If the test’s p-value is less than a certain threshold (typical thresholds include 0.10, 0.05, and 0.01), there is statistically substantial evidence that a trend exists in the time series data.

Example: Mann-Kendall Trend Test in Python

The pymannkendall package must be installed in order to execute a Mann-Kendall Trend Test in Python. After that, all the necessary libraries are imported.

import numpy as np
import pandas as pd
import pymannkendall as mk
import matplotlib.pyplot as plt
import statsmodels.api as sm
%matplotlib inline

To calculate the trend analysis, the temperature data of one of the weather stations in Nepal was collected from the Department of Hydrology and Meteorology, Kathmandu. The maximum temperature and minimum temperature data were collected from the year 1992 to 2020.

#read dataset
data = pd.read_csv('D:/M/excel/tmax.csv')
data

plt.plot(data.Year,data.Tmax, 'g')
plt.xlabel('Year')
plt.ylabel('Maximum Temperature')

#calculate equation for trendline
z = np.polyfit(data.Year, data.Tmax, 1)
p = np.poly1d(z)

#add trendline to plot
plt.plot(data.Year, p(data.Year), 'b--')

Autocorrelation graphs are a common method for determining the randomness of data collection. The randomness of data values at different time lags is determined by computing autocorrelation.

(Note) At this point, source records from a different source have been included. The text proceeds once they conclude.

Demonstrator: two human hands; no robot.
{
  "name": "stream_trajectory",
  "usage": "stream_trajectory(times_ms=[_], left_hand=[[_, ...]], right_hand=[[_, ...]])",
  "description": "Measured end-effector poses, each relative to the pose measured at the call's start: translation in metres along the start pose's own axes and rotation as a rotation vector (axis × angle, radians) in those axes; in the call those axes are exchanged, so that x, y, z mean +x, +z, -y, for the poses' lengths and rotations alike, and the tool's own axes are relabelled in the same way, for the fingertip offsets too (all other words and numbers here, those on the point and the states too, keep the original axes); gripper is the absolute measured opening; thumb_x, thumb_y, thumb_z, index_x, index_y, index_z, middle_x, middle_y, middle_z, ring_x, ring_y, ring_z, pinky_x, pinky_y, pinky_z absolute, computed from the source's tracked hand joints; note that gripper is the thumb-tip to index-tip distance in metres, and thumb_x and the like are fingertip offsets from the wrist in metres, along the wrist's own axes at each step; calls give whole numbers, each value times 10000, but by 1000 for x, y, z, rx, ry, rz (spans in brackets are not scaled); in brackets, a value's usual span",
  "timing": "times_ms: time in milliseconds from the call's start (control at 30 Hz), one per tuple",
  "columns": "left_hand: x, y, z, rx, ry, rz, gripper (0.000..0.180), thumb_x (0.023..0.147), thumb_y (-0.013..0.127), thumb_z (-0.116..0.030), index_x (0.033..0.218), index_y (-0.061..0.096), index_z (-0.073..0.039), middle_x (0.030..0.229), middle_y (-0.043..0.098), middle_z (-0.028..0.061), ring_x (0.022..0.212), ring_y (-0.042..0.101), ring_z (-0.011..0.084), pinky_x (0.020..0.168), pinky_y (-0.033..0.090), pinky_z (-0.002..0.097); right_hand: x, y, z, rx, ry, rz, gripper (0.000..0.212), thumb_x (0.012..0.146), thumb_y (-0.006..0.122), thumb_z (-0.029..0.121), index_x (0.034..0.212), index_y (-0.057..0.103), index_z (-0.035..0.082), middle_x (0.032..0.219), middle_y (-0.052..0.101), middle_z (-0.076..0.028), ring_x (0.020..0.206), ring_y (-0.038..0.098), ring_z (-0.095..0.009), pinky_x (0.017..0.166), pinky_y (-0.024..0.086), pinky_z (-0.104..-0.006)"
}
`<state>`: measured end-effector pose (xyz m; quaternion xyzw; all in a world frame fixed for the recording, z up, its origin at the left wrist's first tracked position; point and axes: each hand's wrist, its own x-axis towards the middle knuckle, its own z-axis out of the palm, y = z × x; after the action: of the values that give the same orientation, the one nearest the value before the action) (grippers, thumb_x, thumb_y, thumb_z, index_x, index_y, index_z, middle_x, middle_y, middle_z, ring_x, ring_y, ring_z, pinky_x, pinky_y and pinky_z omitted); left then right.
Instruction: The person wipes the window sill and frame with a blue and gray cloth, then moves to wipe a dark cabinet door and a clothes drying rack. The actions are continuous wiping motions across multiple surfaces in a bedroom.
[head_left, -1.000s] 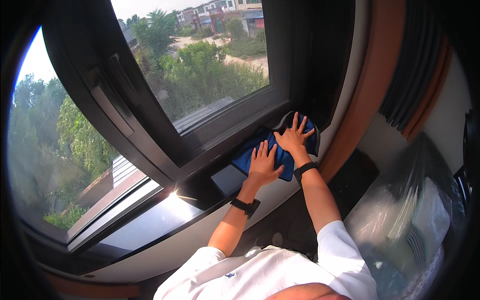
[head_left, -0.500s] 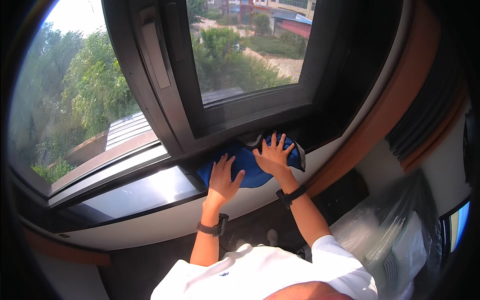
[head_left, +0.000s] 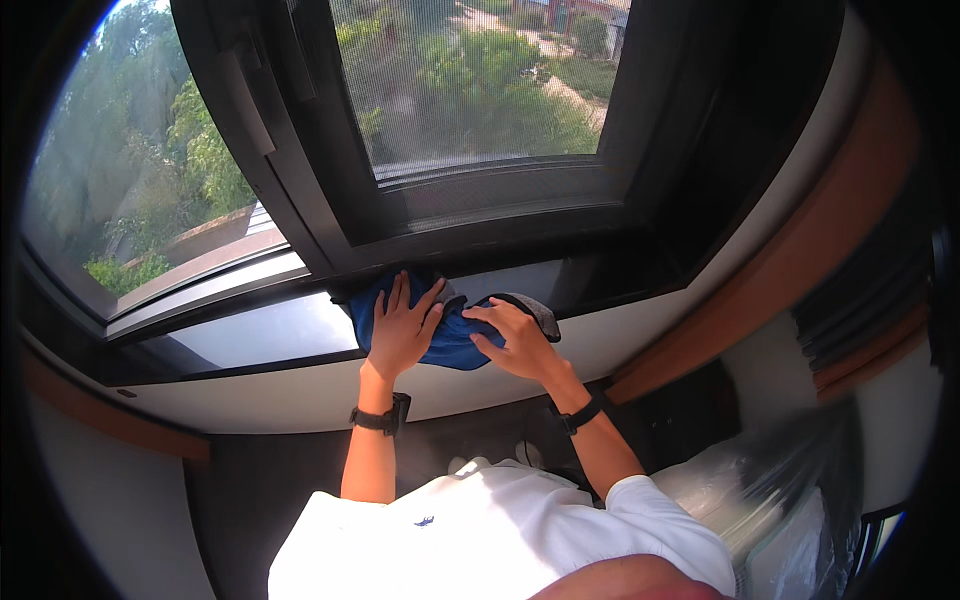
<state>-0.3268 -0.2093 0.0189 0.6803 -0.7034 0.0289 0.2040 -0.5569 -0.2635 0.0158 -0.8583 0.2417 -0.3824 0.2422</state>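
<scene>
A blue cloth (head_left: 452,352) with a grey underside and dark edging lies bunched on the dark, shiny window sill, partly hanging over its front edge. My left hand (head_left: 399,325) rests flat on the cloth's left part, fingers stretched and the thumb apart. On the right part, my right hand (head_left: 518,343) has bent fingers closed round a raised fold, close to the grey border. What lies beneath the palms is hidden. Each wrist wears a black band.
Behind the sill stands a dark window frame (head_left: 465,215) with a mesh screen; a glass pane with a handle (head_left: 247,110) is at left. An orange-brown trim (head_left: 780,290) curves along the right. Clear plastic sheeting (head_left: 770,475) covers things at lower right.
The cloth has shifted left along the sill with both hands and is more crumpled, showing more grey. My right hand's spread fingers have bent inward. The view has shifted too.
</scene>
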Motion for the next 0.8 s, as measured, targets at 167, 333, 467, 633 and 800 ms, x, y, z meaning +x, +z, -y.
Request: stream_trajectory(times_ms=[167,333,467,633,800], left_hand=[[41,45,-69,-163,138,36,410,1091,412,-363,1455,559,-244,1596,400,180,1511,324,323,1205,237,529],[69,52,-117,-639,330,311,254,1039,579,-246,1253,698,-179,1428,611,64,1408,484,259,1207,284,465],[69,33,-108,-947,183,310,220,1047,544,-91,1225,673,-85,1116,651,81,1044,611,198,920,490,314],[48,20,-84,-1132,-281,144,228,1110,406,-101,1218,604,-130,1122,573,44,1046,549,90,875,485,205],[26,16,-81,-915,-189,-65,291,1020,451,90,1157,607,-114,1168,588,73,1124,557,195,1006,425,303]], right_hand=[[-22,-77,-41,147,86,-12,237,911,713,172,1099,721,30,973,719,-130,943,700,-251,903,530,-339],[-17,-157,-75,237,250,312,417,830,781,265,1184,686,68,938,704,-108,910,689,-223,870,533,-337],[1,-172,-96,137,166,429,512,786,815,265,1246,668,94,1072,695,-116,1015,676,-272,958,519,-412],[-2,-141,-108,-200,-69,123,485,783,848,307,1201,697,113,1206,602,-85,1176,550,-275,968,465,-402],[-22,-122,-95,-652,25,-67,350,853,787,309,1123,751,90,1058,592,-69,979,535,-233,806,407,-380]])
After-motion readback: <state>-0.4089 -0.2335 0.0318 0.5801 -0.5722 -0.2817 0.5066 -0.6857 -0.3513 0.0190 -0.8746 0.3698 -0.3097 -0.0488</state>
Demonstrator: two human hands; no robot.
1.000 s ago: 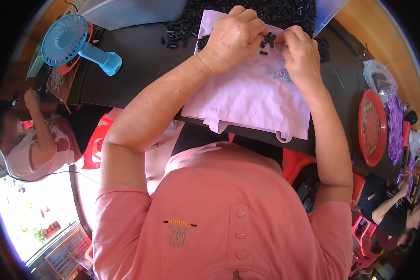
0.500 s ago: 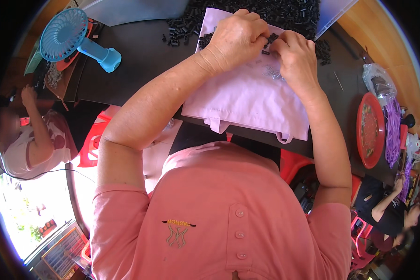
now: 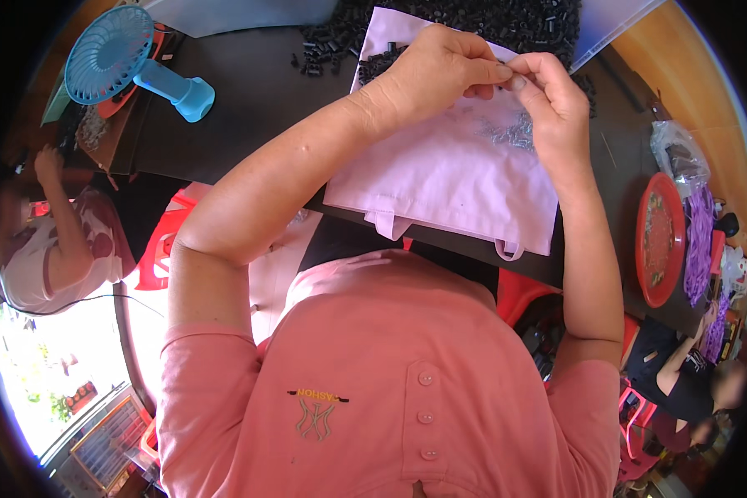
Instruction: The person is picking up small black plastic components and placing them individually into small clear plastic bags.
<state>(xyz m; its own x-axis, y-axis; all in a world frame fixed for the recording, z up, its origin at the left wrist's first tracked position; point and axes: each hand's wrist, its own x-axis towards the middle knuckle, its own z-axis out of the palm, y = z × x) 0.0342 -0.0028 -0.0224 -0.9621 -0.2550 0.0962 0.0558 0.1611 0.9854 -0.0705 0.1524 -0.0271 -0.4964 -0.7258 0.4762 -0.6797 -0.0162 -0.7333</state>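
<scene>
My left hand (image 3: pixel 448 68) and my right hand (image 3: pixel 551 95) meet fingertip to fingertip above a pink cloth bag (image 3: pixel 423 170) spread on the dark table. Both hands are closed in a pinch; whatever small piece sits between the fingertips is mostly hidden, with only a dark speck showing. Beneath my right hand a scatter of small silvery metal pieces (image 3: pixel 513 131) lies on the cloth. Small black parts (image 3: pixel 378 65) rest on the bag's far left edge beside my left wrist. Beyond both hands spreads a large heap of the same black parts (image 3: pixel 519 23).
A blue fan (image 3: pixel 112 54) stands at the far left of the table (image 3: pixel 249 91). Bins flank the heap. To the right are a red round tray (image 3: pixel 661 239), a plastic bag (image 3: pixel 681 153) and purple cords (image 3: pixel 699 241). Other people sit at left and lower right.
My hands have come together, fingertips now touching, and sit slightly further right. Black pieces that showed between them are now hidden. More of the silvery pieces shows.
</scene>
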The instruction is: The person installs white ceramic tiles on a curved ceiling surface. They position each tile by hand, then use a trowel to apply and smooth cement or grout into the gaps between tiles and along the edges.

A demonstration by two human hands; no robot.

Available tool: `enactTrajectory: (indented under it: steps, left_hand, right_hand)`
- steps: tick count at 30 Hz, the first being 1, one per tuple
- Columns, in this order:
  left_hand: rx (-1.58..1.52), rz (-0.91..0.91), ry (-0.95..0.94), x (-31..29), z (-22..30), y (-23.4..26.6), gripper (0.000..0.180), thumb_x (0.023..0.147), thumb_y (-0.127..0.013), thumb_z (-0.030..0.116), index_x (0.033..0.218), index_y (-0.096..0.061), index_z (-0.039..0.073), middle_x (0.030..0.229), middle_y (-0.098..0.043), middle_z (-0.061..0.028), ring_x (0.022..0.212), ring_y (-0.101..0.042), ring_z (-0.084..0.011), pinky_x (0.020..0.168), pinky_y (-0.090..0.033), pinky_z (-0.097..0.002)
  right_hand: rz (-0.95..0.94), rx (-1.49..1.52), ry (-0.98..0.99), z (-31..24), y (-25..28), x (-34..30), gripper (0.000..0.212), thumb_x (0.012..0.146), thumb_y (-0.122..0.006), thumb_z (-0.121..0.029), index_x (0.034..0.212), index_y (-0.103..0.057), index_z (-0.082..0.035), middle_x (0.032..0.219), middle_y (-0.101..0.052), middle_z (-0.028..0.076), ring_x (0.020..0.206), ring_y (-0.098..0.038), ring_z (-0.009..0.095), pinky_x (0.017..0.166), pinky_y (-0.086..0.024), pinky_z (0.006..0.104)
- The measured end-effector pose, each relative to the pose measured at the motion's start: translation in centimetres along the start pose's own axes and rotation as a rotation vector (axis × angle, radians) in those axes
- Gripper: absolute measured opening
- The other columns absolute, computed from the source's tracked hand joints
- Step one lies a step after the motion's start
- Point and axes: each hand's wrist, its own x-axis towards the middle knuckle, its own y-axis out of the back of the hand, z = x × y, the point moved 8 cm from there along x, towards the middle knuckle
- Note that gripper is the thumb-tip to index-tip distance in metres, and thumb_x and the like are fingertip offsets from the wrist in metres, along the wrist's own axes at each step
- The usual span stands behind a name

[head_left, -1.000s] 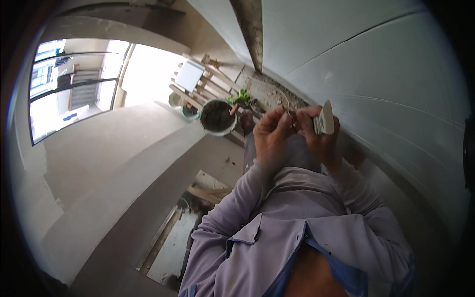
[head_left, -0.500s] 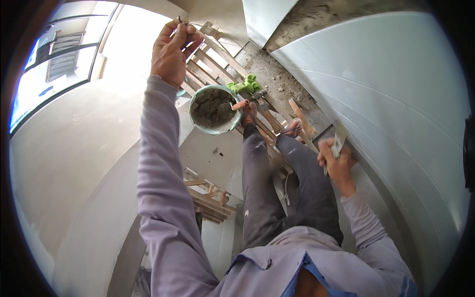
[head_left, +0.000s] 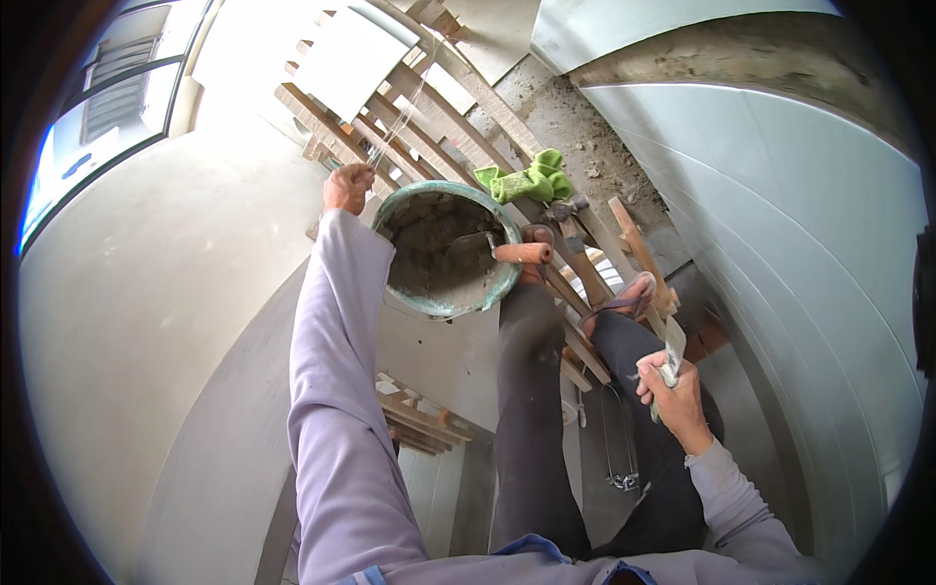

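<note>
My left hand [head_left: 348, 185] is closed, its fingers pinched together beside the rim of a round green bucket. A thin pale string [head_left: 398, 125] runs from these fingers up across the planks. Grey mortar [head_left: 424, 219] fills part of the bucket [head_left: 419, 304]. A trowel with an orange-brown handle [head_left: 524, 253] rests in it, blade in the mortar, handle over the rim. At the lower right, my right hand [head_left: 680, 405] is wrapped round a putty knife [head_left: 674, 343], its pale blade pointing up and away from me.
My sandalled feet stand on a slatted wooden platform [head_left: 429, 112]. A green glove or cloth [head_left: 531, 177] and a hammer [head_left: 567, 208] lie by the bucket. A white board [head_left: 351, 63] lies at the far left. Glossy panels [head_left: 780, 214] line the right; a plastered wall [head_left: 146, 292] stands left.
My left hand has come down from high up to beside the bucket. The view has shifted, bringing the bucket nearer and showing the white board. My right hand still grips the putty knife, slightly lower.
</note>
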Motion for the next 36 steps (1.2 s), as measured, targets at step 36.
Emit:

from datetime import datetime
data['dated'] = pd.to_datetime(data['Year'])
df = data.set_index('dated')
df.drop(['Year'], axis=1, inplace=True)
fig, ax = plt.subplots(figsize=(12, 8))
sm.graphics.tsa.plot_acf(df, lags=20, ax=ax)
plt.show()

d = mk.original_test(df, alpha=0.05)
d

Here is how to interpret the output of the test:

trend: This tells the trend i.e. whether the data has an increasing, decreasing, or no trend.
h: True if the trend is present. False if no trend is present.
p: The p-value of the test.
z: The normalized test statistic.
Tau: Kendall Tau.
s: Mann-Kendal’s score
var_s: Variance S
slope: Sen slope (used to assess the magnitude of meteorological parameters, which refers to how much an increase or reduction occurs each year.)
intercept: Intercept of Kendall-Theil Robust Line

Here, the test trend shows there is an increasing trend in the maximum temperature data with a p-value less than 0.05 which means our null hypothesis is rejected and our alternative hypothesis is accepted. That is, there is a significant positive change in the trend in the last 28 years. The sen slope is 0.16 meaning that the maximum temperature has increased by 0.16 degree per year.

Using a similar code, the trend for minimum temperature and average temperature from 1992 to 2020 was also calculated.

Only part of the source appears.